◆ PROMPT
Given the material below, return only the lines starting at the line with "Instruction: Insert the" and ending at the line with "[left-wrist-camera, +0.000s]", exactly as they appear.
################
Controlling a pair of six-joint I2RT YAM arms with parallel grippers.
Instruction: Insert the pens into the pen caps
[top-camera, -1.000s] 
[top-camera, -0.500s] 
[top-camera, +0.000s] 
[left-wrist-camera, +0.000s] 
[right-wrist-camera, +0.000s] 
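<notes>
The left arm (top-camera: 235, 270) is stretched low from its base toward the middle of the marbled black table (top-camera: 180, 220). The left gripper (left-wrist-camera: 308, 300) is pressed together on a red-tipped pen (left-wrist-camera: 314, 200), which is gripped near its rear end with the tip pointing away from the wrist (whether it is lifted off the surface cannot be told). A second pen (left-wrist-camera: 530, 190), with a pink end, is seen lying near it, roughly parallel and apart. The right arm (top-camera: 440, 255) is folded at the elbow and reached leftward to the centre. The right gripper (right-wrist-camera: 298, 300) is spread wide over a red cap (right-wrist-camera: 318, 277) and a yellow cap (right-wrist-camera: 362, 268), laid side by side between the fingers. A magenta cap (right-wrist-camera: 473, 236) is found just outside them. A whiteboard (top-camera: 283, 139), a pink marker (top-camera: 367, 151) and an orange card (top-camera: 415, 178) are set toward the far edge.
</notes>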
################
◆ WRITTEN SOLUTION
Instruction: Insert the pens into the pen caps
[top-camera, -1.000s] 
[top-camera, -0.500s] 
[top-camera, +0.000s] 
[left-wrist-camera, +0.000s] 

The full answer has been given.